Assigned task:
In the records below, find the lines that include the string "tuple" and report how many there are, nothing else.
*** Supplied data
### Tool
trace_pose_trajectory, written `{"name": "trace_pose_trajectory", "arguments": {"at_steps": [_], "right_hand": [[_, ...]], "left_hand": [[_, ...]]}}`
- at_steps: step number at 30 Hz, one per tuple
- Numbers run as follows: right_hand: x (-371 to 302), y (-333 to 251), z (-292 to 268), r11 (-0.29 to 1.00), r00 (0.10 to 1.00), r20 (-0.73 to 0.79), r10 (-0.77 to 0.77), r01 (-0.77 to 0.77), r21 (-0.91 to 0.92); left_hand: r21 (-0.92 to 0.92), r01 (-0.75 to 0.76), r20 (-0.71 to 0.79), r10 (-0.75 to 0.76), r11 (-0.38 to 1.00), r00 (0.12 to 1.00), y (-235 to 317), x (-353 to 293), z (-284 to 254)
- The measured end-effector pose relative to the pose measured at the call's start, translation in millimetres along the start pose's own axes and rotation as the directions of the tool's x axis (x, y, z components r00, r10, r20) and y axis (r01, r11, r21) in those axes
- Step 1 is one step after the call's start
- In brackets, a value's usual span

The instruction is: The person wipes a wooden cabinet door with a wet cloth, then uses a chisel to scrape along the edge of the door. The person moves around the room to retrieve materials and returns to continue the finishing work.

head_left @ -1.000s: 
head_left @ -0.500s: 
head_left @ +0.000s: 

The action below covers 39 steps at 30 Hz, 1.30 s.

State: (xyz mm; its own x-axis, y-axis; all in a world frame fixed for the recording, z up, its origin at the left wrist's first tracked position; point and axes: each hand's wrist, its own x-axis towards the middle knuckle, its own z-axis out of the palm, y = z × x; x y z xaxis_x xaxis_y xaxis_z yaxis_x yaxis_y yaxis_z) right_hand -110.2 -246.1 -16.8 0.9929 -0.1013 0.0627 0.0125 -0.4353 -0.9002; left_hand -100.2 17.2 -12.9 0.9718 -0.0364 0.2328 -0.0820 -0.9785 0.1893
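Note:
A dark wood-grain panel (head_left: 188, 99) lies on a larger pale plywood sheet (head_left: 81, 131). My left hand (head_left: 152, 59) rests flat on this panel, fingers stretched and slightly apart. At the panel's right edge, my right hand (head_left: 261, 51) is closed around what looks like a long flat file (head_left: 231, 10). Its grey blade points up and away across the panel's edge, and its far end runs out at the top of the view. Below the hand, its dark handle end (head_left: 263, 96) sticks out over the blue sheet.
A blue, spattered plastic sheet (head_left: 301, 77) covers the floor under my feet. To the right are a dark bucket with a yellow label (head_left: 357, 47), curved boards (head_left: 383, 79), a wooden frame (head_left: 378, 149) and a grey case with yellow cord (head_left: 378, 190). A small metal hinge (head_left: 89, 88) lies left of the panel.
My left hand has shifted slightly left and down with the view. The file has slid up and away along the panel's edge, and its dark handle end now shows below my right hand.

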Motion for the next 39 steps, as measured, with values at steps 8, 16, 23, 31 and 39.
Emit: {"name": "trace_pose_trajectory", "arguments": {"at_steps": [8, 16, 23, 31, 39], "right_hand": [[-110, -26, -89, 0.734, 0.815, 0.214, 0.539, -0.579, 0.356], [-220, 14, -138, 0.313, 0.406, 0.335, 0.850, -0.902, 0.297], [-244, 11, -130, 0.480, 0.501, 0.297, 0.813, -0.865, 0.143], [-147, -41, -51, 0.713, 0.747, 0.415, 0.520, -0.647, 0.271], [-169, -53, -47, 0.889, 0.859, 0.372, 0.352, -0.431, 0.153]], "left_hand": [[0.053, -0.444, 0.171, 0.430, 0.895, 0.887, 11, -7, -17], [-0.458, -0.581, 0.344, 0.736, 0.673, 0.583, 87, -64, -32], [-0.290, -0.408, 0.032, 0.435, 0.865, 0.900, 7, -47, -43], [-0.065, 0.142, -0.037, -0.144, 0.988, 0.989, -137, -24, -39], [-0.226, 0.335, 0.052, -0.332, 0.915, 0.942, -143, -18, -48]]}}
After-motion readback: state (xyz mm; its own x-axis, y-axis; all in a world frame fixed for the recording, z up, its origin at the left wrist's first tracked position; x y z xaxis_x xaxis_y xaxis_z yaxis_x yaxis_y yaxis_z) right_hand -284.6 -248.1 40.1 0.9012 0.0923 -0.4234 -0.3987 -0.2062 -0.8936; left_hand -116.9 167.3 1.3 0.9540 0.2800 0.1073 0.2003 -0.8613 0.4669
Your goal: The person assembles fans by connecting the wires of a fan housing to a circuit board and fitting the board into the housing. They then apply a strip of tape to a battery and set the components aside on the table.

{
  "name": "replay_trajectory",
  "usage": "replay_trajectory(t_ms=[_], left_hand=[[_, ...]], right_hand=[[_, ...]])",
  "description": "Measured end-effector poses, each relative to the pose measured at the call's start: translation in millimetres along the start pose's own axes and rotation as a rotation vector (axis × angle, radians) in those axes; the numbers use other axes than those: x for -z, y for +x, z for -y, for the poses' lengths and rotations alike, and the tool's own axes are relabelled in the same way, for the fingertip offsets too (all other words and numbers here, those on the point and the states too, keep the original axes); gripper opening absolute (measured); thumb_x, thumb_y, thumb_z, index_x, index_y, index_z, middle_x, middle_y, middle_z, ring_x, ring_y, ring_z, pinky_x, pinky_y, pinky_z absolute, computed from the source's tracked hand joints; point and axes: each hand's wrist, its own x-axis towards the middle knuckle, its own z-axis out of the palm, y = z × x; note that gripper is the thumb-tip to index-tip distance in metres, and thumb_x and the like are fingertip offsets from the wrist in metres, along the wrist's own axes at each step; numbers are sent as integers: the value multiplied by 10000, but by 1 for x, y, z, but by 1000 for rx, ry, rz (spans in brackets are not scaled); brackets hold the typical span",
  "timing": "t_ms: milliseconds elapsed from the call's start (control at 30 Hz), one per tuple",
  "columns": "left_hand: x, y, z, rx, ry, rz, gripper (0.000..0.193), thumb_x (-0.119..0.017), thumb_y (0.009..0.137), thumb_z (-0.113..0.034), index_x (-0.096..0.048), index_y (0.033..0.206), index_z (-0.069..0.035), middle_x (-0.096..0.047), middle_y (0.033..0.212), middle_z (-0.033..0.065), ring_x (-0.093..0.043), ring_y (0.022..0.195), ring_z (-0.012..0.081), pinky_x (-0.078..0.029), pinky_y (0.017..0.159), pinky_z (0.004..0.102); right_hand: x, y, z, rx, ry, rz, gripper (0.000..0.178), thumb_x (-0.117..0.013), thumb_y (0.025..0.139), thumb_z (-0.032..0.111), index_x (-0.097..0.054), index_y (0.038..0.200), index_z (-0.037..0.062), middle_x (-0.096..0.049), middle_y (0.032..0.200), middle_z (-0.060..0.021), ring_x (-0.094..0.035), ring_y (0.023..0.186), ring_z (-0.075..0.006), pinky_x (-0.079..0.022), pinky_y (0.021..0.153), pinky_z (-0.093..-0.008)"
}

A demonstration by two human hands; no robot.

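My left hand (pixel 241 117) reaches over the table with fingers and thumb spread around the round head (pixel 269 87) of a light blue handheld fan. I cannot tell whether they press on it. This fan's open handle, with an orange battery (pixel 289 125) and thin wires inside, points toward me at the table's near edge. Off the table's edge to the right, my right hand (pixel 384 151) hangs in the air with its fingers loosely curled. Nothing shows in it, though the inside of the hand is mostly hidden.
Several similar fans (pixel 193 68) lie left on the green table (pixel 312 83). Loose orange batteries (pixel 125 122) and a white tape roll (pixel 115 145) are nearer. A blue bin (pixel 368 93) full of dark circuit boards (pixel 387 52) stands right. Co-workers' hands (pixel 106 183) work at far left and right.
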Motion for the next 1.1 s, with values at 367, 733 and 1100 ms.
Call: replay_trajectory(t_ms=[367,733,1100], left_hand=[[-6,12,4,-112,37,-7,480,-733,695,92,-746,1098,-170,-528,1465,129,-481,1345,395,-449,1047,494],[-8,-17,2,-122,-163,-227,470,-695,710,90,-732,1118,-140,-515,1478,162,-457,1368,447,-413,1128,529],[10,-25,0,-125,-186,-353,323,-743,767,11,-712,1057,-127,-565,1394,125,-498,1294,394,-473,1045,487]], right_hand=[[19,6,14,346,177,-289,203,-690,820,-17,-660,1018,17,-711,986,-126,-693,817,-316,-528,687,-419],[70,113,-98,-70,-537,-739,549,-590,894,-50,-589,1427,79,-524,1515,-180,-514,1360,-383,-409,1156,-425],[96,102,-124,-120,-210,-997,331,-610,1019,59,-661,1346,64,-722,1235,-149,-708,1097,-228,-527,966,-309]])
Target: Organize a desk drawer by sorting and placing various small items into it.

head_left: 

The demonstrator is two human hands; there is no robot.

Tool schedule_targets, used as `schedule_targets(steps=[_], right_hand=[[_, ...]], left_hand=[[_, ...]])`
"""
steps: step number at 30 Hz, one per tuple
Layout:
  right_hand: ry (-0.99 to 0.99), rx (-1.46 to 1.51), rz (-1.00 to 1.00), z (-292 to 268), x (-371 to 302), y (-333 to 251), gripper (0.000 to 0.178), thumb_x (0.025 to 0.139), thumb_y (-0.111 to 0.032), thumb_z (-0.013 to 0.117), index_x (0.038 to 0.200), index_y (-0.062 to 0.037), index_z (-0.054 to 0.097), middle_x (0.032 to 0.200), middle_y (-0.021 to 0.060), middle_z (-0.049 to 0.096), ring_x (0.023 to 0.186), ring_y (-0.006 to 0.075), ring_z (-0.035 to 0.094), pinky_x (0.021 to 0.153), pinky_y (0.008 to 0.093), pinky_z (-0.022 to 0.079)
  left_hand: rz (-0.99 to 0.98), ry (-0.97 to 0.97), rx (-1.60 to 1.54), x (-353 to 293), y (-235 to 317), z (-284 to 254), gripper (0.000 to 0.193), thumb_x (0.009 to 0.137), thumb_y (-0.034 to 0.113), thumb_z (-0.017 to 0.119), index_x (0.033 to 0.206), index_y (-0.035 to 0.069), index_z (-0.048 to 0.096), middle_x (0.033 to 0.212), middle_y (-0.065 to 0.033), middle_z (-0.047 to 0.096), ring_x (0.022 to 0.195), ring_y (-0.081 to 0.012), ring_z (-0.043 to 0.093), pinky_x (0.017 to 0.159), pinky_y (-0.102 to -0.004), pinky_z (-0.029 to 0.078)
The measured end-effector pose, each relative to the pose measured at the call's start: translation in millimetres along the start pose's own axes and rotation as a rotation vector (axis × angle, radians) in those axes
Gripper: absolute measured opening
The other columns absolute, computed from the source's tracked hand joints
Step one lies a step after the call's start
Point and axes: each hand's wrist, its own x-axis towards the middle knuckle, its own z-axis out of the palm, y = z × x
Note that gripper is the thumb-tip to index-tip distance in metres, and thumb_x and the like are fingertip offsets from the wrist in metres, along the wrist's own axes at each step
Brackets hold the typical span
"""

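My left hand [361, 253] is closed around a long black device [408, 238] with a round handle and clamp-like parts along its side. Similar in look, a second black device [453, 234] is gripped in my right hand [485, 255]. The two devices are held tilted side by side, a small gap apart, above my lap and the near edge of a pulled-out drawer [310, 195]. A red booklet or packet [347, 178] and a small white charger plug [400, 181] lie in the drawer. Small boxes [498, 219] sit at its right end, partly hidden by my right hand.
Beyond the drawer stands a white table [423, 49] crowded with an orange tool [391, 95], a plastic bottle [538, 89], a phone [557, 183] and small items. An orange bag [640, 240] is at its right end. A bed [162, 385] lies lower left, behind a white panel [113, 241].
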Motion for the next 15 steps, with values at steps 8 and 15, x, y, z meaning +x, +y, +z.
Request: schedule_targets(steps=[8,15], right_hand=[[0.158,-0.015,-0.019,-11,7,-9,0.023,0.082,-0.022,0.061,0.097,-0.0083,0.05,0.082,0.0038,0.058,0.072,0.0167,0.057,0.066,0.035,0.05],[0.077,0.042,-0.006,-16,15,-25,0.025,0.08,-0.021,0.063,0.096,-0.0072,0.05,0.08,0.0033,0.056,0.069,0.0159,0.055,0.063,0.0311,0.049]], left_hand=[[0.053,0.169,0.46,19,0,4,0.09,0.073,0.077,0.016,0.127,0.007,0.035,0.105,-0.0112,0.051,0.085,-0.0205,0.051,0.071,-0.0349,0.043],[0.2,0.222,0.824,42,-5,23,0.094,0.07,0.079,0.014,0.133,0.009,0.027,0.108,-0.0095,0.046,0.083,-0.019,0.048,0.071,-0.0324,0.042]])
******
Task response:
3